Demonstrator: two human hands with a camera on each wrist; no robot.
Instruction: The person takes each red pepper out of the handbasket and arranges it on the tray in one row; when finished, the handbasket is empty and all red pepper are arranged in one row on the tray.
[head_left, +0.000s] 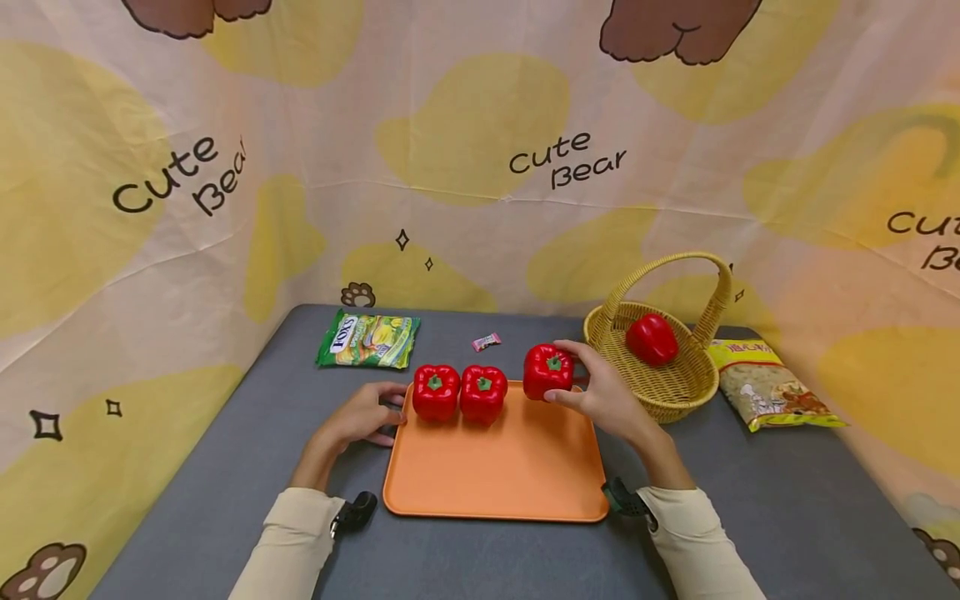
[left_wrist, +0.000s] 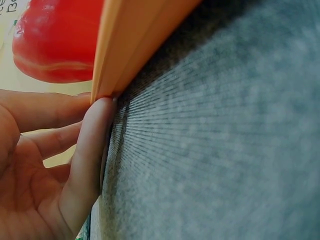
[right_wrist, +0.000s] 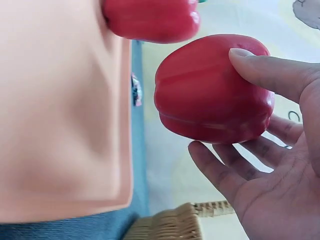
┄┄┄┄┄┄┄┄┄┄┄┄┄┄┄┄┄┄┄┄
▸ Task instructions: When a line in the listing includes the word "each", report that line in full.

▸ Output of the exercise:
Demonstrator: two human hands with a camera on each wrist; no robot.
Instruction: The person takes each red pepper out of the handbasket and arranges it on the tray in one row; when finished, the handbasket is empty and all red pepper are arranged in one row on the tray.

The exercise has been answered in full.